Monday, 6 April 2015

Postcards 1

From London to St Petersburg, 2013





Panoramania

Just before our first year college trip to Paris, in November/December 1994, the normal Monday morning lecture was put aside. Reading my diary from Monday 28th November 1994, I described it as:
"We didn't have a lecture as such, rather Stephen Johnstone talked us through some slides, giving general advice about the trip, telling us what to avoid [I seem to remember advice not to go anywhere near Pigalle], how to look less like a British tourist than we inevitably will, but mainly went through the gamut of exhibitions that, all of which we are supposed to find time to see. Of course, Robert Radford had to prompt him to mention his (Stephen's) [with Graham Ellard] own piece in an exhibition in the Pompidou Centre." [I did go to see this piece, though only mentioned the fact that I did without passing comment.]
I recall Stephen Johnstone talking about the need to go up tall things - both the Eiffel Tower, of course, and the Pompidou Centre, then still relatively new - to make sense of the topography a new city, a distinctly self-conscious experience of urban modernity. This has become conflated with the panorama in my memory, a different 19th century phenomenon. There was a book titled Panoramania!, by Ralph Hyde, which came out in 1988 - did Stephen Johnstone show a slide of the cover image, which feels familiar enough to be a genuine memory, during the lecture?

The first panorama to be exhibited in Germany was Robert Barker’s Panorama of London from 1792, shown in Hamburg in 1799 in a specially built octagonal wooden structure in the New Market. This panorama, a first major success for Barker, was a 360-degree view of the city, and was first exhibited in London. Four years later a panorama of Hamburg appeared in Hamburg itself, followed by a second in 1806: “Now our city, too has finally “arrived” and may see its own walls reproduced, thanks to the skill and three-year effort of an artist from Milan by the name of Taragniola” - The Nordische Miscellen, quoted in Stephen Oetterman, The Panorama; this panorama was not apparently very popular, and four years later the same artist produced a new version displayed at the rotunda at the Reeperbahn (which has originally been showing a panorama of Vienna). The building on the Reeperbahn was destroyed by French troops in 1814. Altona, now entirely subsumed by the city of Hamburg, had its own panorama by Jess Bundsen between 1818-1823.

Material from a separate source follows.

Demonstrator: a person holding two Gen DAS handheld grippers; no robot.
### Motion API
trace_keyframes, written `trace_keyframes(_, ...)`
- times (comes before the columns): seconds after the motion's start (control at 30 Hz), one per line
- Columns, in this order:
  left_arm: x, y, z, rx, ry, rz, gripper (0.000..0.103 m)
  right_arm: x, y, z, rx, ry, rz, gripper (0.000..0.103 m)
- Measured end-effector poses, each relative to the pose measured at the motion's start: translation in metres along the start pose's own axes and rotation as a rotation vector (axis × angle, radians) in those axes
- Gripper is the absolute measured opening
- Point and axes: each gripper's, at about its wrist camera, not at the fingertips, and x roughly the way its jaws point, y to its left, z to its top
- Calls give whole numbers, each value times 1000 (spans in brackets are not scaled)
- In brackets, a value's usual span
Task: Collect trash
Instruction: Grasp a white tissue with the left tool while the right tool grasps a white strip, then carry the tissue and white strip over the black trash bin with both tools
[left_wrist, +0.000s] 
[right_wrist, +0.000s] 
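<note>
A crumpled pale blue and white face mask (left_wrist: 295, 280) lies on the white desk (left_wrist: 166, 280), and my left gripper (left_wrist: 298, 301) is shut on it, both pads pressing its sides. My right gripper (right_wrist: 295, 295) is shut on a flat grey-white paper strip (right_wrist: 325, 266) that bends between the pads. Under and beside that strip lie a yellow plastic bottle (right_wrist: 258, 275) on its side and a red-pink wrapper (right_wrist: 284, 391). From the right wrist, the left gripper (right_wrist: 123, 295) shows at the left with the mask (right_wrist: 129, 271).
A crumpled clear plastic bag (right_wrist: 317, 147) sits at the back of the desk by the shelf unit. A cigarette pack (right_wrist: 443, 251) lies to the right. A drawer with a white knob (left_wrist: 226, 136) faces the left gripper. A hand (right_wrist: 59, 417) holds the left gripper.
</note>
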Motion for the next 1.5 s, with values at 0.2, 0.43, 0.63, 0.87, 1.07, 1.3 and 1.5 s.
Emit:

Historically, the panorama was a new, immersive form of pre-cinematic visual entertainment. With many travelling panoramas being able to bring far cities near, or battle scenes, it is a notable feature that most often a panorama of a particular city would be exhibited in that city itself. This suggests that the viewers of these panoramas were most impressed by the spectacle of the technology, especially when these panoramas featured views that for most of their public would have been easily accessible - such as the panorama of London made from the top of St Paul's Cathedral. However, there were still many notable panoramas showing distant locations or battles to an interested public. In The View From The Train, Patrick Keiller writes about the beguiling aspects of the city and street webcams that began to appear in the early days of the spread of the internet, and their possibilities of fracturing space, a concern of Keiller's, and also their often unmediated qualities. In the age of Google Street View, these static, low resolution, low refresh-rate cameras feel like an odd, nearly forgotten niche survival from early net idealism. Nevertheless, before leaving London, I did view a number of sites featuring these municipal cameras, just to get an idea of weather conditions in Hamburg and Stockholm. Street View itself is much more instrumental in its design, but as previously written about, a number of places in German cities were either not covered by it, or blocked, blurred out. One wonders whether this may in part be due to memories of regimes with deep surveillance programs.

Ignoring Stephen Johnstone's advice, I didn't visit the Eiffel Tower until the third time I was in Paris. What is perhaps interesting about the Eiffel Tower is that its only function was as a huge viewing platform from which to gain a novel perspective on the city, much like the earlier panoramas. Originally temporary, it soon had an extra use when the new technology of radio appeared a few years later. Radio masts became a discrete architecture phenomenon of the early twentieth century, with notable examples in Berlin and Moscow. However, it was the development of microwave technology which provided the last great impetus for building tall structures in many cities around the world which were often open to the public for the purpose of viewing the city.


A couple of days ago, I visited the Kaknästornet in Stockholm. I had seen this from a distance when previously in Stockholm, on taking the ferry to Helsinki. The Kaknästornet makes no concessions to anything architectural other than pure utility. It was part of the 1960s glut of so-called TV towers, which were for telecommunications in general, but for the particular technological phase of microwave transmissions, that, unlike radio, need line-of-sight; this was just before satellite transmission began to supplement this role. These TV towers often became emblems of civic - or ideological - pride, such as the Fernsehturm in East Berlin, or the Post Office Tower in London, a symbol of the 'white heat' of technology. Now their aspirational qualities often have a kitsch, tacky edge to them, if indeed the towers are still open to the public, with sky-bars and revolving restaurants, which feel to represent the genuine, commonly held belief in the notion of 'progress'.